§ EXERCISE OBJECTIVE
Below is a block of entries; repeat exactly the lines starting at the line that contains "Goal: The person" and ending at the line that contains "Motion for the", both included.

§ DATASET
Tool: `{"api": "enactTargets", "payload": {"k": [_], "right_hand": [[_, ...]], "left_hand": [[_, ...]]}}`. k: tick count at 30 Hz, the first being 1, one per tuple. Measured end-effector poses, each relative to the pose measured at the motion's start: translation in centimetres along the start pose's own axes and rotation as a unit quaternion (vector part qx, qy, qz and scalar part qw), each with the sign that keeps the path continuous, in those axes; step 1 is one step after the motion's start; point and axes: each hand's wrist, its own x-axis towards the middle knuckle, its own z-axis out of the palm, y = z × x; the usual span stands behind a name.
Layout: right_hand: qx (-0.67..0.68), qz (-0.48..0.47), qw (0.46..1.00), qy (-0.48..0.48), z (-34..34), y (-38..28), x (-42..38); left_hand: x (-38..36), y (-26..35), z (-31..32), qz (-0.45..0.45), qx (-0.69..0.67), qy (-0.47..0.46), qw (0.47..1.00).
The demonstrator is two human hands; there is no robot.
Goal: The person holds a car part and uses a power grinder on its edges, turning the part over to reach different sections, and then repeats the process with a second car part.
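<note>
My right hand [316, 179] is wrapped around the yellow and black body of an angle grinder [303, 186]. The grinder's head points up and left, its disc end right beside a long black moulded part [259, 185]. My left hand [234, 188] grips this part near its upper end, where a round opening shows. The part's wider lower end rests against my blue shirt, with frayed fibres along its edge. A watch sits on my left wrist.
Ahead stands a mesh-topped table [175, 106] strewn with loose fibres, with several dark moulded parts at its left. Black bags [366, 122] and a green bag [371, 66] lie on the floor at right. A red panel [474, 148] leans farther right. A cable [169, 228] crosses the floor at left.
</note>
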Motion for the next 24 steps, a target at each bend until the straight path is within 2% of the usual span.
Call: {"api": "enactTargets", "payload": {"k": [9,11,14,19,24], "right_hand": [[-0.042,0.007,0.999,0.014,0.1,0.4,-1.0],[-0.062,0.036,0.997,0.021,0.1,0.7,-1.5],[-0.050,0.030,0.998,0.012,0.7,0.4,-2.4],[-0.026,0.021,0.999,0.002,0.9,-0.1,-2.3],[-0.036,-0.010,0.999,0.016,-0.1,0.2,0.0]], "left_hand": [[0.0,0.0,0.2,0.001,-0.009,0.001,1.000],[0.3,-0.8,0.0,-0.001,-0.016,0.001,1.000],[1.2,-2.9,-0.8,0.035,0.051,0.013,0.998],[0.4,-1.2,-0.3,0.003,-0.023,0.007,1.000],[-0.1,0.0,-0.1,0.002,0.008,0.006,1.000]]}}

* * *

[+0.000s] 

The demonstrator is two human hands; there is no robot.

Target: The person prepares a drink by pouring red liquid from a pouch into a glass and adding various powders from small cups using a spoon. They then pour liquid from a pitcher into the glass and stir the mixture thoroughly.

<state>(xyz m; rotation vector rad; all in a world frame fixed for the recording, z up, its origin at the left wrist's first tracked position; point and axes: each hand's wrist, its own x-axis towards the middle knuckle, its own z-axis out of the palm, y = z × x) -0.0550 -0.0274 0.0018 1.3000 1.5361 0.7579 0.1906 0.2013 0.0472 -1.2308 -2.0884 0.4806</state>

§ WRITTEN RESPONSE
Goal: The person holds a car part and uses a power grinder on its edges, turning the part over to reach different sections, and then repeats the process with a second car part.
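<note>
My right hand [316, 179] is wrapped around the yellow and black body of an angle grinder [303, 186]. The grinder's head points up and left, its disc end right beside a long black moulded part [259, 185]. My left hand [234, 188] grips this part near its upper end, where a round opening shows. The part's wider lower end rests against my blue shirt, with frayed fibres along its edge. A watch sits on my left wrist.
Ahead stands a mesh-topped table [175, 106] strewn with loose fibres, with several dark moulded parts at its left. Black bags [366, 122] and a green bag [371, 66] lie on the floor at right. A red panel [474, 148] leans farther right. A cable [169, 228] crosses the floor at left.
</note>
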Motion for the next 24 steps, a target at each bend until the straight path is within 2% of the usual span.

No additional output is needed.